**PROBLEM REQUIREMENTS**. Find all lines below containing the string "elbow" and return them.

━━━━━━━━━━━━━━━━━━━━━━━━━━━━━━

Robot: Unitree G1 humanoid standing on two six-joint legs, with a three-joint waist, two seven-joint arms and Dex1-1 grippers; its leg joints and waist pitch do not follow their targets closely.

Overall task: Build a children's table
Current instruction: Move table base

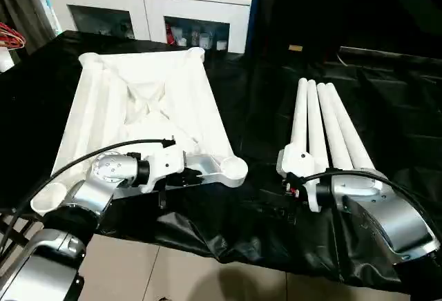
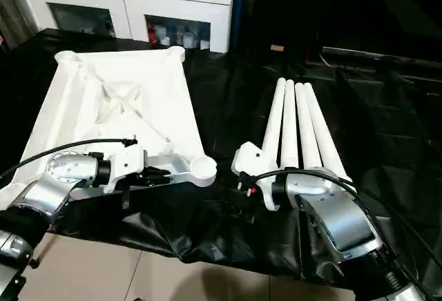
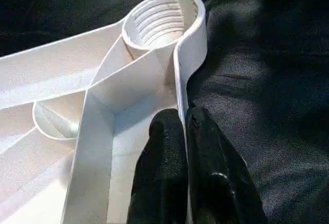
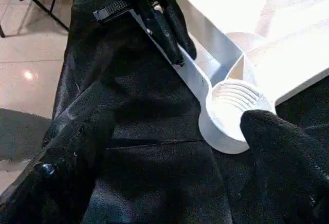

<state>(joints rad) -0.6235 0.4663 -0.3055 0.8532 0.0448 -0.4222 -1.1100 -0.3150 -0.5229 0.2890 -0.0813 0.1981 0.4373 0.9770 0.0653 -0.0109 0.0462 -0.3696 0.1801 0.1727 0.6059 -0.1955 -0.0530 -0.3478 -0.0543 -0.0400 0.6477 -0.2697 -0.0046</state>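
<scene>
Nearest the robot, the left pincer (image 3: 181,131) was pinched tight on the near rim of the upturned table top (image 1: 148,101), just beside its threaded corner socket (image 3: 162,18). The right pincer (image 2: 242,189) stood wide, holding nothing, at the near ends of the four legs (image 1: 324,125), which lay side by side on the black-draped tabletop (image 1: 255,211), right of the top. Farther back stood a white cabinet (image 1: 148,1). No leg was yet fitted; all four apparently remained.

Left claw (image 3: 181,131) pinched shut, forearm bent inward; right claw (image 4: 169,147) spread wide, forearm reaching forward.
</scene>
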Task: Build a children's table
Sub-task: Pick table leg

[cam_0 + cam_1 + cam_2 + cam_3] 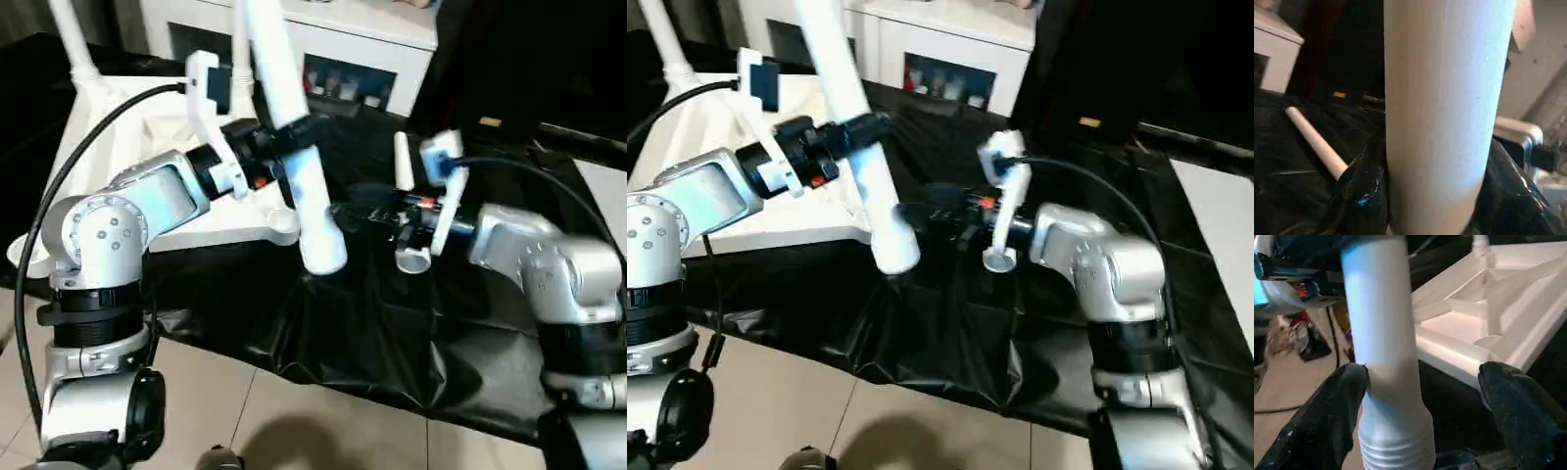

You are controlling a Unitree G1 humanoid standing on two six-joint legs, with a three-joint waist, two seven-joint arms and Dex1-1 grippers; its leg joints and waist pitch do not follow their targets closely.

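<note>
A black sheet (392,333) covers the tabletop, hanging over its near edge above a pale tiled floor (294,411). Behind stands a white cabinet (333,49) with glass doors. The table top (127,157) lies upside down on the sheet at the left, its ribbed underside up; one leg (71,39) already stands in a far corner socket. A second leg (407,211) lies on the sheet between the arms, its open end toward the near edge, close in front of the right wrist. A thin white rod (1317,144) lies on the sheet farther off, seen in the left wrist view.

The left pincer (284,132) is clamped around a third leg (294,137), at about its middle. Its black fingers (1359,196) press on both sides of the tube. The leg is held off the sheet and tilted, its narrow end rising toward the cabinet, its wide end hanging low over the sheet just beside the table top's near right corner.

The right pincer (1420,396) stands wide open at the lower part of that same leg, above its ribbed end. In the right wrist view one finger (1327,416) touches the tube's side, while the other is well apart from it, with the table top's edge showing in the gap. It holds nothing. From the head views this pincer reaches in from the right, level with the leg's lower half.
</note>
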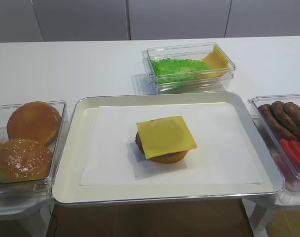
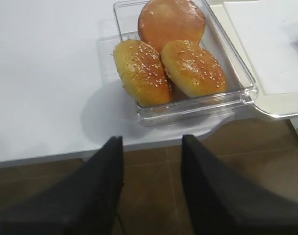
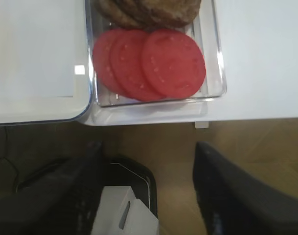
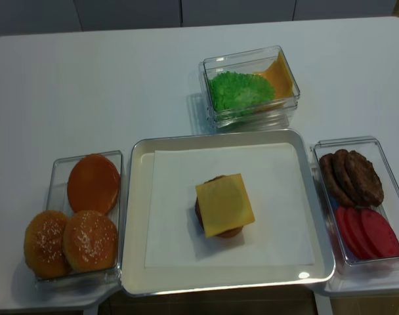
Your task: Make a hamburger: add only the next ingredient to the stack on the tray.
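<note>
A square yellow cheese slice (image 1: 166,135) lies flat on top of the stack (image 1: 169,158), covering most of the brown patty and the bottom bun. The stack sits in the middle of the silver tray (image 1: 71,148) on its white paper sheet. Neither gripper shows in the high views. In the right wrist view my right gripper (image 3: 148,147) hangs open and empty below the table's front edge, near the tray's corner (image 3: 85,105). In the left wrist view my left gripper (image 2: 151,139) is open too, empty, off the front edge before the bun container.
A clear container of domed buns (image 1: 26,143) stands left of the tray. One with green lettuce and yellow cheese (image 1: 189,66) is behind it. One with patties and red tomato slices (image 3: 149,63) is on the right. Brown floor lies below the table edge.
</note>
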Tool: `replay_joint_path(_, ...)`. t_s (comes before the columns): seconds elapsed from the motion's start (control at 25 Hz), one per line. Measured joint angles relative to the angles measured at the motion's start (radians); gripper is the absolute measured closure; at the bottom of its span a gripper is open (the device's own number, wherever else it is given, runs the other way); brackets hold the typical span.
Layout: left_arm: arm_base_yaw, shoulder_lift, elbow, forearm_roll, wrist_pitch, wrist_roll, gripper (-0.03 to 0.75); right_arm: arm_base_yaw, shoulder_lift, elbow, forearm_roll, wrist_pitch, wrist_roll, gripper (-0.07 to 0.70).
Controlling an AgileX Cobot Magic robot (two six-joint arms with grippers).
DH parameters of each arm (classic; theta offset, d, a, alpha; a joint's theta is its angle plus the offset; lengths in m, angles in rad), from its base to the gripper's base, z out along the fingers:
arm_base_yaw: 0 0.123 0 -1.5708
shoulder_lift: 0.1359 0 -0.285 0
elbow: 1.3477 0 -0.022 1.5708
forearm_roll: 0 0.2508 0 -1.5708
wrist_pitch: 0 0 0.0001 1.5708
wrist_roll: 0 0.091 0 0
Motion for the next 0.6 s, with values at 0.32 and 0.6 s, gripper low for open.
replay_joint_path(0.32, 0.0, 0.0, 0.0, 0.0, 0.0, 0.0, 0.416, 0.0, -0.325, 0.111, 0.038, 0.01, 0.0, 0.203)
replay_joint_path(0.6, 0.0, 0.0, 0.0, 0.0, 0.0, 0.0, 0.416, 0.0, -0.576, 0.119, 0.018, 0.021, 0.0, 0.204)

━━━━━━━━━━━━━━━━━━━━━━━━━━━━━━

**RESPONSE AREA**.
Layout: left_arm: arm_base_yaw, shoulder_lift, elbow, forearm_roll, wrist_pitch, wrist_roll, gripper (-0.03 to 0.75); right_arm: arm_base_yaw, shoulder_lift, elbow, forearm_roll, wrist_pitch, wrist_roll, gripper (-0.07 to 0.70).
elbow: 1.3477 0 -0.022 1.5708

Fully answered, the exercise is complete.